• About this exercise: Report each line of the data that has "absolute" somewhere in it.

• Records:
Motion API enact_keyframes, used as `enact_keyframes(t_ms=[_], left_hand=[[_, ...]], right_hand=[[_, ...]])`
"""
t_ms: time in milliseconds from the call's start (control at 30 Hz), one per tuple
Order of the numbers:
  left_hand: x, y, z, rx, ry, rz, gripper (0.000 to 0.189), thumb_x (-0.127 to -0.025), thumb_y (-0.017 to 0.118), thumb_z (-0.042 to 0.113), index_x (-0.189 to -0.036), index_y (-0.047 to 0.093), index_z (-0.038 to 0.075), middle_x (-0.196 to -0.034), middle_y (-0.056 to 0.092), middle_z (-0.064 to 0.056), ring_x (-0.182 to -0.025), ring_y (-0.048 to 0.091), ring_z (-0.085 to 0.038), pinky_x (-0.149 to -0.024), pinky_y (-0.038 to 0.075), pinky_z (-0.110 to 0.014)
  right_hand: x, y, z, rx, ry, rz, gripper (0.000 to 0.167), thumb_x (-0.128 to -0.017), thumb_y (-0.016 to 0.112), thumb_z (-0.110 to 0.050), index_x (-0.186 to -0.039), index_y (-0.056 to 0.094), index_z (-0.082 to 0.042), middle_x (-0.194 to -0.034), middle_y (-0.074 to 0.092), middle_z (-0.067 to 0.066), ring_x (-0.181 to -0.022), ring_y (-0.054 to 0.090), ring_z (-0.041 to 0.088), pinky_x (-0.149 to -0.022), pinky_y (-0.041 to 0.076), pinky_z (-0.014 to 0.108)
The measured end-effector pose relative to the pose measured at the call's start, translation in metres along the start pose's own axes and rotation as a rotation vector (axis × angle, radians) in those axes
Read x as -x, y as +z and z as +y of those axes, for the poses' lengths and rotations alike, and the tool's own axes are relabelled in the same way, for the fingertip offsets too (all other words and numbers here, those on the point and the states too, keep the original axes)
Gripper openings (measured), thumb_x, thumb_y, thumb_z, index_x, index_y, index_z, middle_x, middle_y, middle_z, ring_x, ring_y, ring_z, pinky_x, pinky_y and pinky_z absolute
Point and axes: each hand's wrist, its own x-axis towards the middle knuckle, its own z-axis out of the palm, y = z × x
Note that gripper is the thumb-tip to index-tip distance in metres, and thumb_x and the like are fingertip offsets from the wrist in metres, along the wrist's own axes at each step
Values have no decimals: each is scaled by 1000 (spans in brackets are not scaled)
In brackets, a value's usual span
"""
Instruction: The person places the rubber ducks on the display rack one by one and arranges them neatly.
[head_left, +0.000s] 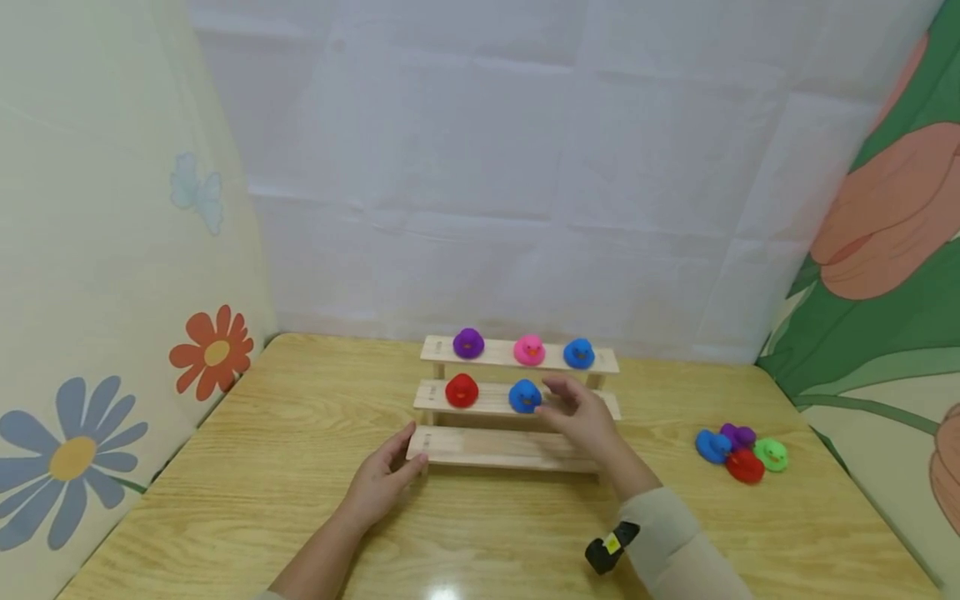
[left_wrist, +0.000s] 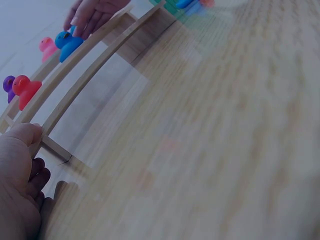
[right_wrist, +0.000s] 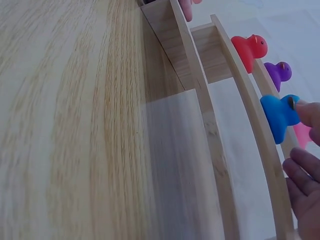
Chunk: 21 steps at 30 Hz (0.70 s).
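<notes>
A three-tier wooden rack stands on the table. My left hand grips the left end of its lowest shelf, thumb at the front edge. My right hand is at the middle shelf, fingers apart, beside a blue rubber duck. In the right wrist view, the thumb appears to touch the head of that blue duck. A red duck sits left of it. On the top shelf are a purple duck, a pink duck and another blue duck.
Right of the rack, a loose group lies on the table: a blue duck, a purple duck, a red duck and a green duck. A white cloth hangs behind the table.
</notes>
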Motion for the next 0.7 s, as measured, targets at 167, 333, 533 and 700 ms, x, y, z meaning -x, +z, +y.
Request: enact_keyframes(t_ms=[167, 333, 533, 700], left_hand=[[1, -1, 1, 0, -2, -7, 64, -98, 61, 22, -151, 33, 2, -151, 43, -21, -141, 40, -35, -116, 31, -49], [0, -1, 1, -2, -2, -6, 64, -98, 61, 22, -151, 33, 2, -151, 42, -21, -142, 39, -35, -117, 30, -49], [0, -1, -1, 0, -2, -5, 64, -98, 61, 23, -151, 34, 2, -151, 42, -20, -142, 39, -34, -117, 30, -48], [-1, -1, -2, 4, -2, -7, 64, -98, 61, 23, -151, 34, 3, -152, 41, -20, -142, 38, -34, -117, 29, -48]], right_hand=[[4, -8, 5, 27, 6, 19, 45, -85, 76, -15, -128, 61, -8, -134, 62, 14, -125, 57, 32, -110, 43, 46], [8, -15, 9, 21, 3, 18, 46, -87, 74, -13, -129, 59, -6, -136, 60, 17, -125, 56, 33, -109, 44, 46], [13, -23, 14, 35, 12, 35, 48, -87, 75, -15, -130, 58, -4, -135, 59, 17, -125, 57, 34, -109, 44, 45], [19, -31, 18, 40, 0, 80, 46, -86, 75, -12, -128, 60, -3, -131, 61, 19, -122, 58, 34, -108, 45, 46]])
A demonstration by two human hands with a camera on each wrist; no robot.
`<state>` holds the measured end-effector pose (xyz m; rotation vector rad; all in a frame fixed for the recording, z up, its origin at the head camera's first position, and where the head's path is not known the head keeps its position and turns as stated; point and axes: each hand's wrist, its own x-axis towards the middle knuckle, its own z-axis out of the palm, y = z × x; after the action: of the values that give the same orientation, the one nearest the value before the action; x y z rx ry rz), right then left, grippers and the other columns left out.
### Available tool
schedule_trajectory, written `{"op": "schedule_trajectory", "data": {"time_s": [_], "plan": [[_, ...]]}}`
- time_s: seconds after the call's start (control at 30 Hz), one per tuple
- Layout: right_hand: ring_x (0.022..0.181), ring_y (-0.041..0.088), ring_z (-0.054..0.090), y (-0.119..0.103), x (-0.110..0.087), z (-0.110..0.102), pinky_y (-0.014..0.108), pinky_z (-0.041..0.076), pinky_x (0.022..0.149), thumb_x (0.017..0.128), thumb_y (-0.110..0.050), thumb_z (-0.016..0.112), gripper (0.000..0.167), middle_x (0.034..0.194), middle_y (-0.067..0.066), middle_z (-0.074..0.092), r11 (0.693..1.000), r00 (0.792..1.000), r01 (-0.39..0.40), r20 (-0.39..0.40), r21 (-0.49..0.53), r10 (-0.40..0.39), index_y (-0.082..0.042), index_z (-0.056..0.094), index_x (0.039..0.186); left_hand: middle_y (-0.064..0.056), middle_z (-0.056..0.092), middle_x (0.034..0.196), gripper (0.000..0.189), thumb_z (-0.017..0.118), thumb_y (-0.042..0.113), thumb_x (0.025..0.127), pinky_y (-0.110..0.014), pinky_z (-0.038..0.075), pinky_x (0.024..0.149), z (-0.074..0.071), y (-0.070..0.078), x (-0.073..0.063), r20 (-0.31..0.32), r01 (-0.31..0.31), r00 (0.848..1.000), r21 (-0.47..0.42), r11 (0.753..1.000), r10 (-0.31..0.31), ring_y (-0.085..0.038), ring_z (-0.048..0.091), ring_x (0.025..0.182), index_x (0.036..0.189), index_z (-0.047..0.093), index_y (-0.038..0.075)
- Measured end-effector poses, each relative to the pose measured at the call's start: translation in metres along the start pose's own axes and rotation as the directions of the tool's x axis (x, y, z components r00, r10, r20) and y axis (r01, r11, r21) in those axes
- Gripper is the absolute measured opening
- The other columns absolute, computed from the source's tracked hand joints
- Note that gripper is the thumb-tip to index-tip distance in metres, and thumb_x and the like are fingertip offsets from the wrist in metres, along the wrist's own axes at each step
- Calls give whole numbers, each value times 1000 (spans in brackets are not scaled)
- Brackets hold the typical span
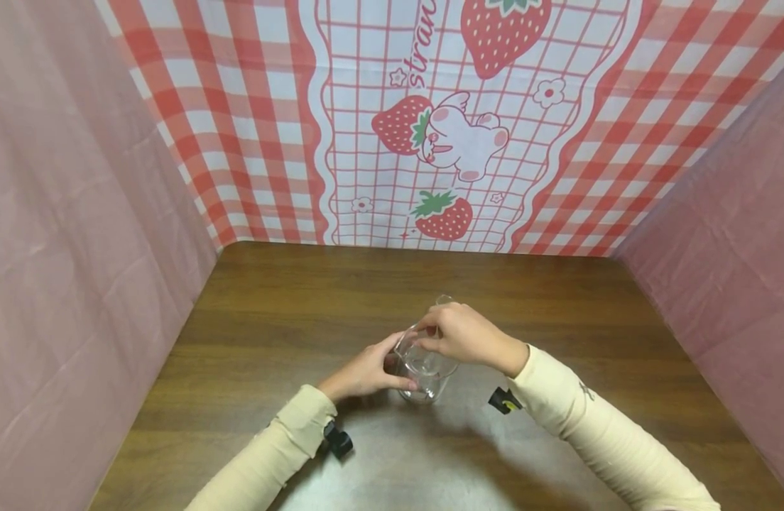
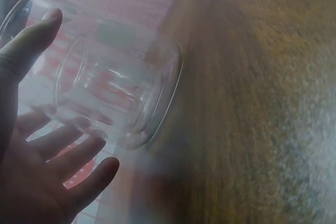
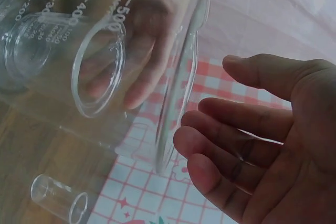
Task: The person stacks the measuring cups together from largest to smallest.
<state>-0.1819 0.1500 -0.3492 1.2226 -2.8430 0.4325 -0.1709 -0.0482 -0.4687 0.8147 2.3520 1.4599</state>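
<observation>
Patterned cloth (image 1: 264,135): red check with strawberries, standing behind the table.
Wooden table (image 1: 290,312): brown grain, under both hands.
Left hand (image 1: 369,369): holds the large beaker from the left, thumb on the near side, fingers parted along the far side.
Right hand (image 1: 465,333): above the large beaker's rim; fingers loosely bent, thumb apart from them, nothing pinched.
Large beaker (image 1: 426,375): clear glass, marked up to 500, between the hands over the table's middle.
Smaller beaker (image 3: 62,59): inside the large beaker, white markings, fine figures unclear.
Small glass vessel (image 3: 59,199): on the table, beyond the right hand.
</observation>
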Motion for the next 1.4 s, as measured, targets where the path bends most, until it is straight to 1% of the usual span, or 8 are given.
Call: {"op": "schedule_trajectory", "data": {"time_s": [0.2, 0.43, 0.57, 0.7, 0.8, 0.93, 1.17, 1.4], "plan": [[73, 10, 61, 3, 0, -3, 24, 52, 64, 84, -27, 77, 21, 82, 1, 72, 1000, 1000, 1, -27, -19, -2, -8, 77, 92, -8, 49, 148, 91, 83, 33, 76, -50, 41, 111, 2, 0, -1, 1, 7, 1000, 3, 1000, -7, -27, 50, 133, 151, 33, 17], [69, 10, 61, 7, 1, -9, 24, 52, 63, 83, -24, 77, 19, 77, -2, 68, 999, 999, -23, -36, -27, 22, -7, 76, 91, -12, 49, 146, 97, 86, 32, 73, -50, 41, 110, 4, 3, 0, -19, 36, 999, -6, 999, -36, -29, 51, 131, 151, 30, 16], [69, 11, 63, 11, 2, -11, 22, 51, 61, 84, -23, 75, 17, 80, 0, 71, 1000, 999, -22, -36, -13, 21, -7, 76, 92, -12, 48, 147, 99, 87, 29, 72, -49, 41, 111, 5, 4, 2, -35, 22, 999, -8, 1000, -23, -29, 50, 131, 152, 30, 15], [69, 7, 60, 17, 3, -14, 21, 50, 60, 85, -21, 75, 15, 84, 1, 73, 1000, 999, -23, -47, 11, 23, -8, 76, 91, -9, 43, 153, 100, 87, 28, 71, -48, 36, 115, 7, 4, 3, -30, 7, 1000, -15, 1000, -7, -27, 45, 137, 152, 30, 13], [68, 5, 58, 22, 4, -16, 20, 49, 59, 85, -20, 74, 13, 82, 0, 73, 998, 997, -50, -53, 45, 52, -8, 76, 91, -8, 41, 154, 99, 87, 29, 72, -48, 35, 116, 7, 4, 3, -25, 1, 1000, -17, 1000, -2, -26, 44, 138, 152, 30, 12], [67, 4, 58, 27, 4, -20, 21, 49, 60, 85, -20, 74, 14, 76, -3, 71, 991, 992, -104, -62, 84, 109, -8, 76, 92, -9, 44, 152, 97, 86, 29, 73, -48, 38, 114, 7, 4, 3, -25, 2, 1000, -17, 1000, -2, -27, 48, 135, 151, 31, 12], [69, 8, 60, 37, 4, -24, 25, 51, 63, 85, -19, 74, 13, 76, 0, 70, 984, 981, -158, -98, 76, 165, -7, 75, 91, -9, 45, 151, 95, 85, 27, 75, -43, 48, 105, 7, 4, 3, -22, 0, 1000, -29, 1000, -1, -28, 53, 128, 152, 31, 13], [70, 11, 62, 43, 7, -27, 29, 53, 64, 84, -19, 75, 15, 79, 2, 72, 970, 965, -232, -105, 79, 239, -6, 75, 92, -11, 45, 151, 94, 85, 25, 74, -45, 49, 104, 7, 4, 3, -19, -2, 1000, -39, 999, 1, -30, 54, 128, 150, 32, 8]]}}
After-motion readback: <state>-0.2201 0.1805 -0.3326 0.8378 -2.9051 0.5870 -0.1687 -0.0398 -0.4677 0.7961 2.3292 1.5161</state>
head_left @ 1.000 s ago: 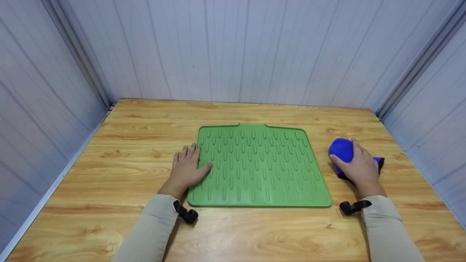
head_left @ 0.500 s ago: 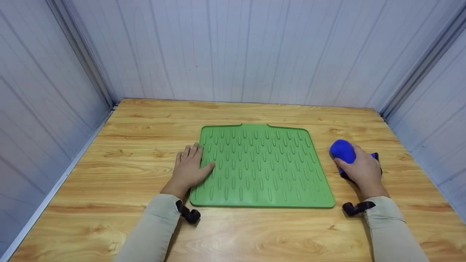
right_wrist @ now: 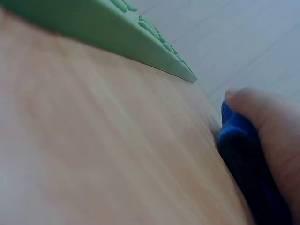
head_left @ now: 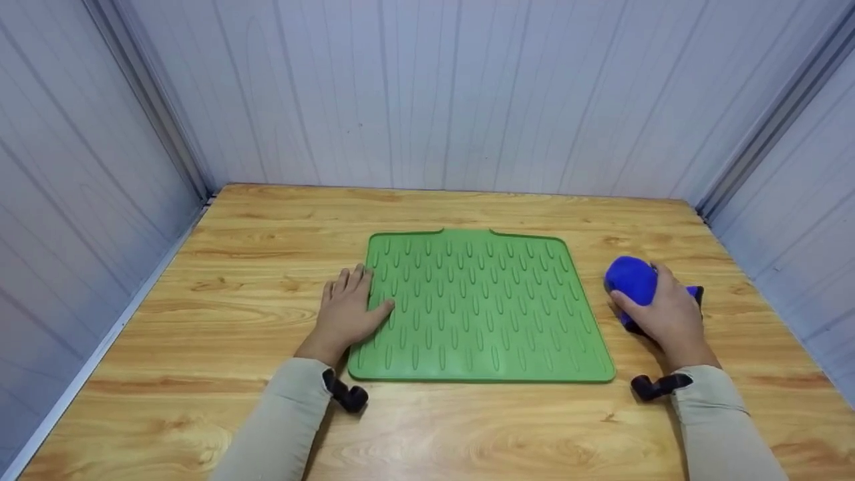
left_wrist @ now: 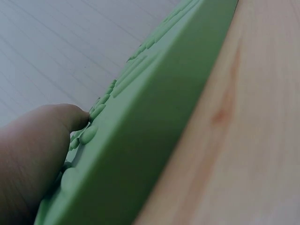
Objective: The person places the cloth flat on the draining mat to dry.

• Result:
Gripper openings (measured), thumb_x, thumb_y, thumb_z, index_x, index_y, index_z, middle_x, middle_y, middle_z, ring_x, ring_y, ring_z, pinky_x, pinky_y and pinky_z absolute
- Gripper is the absolute measured opening
- The other columns absolute, computed from the source's tracked hand joints

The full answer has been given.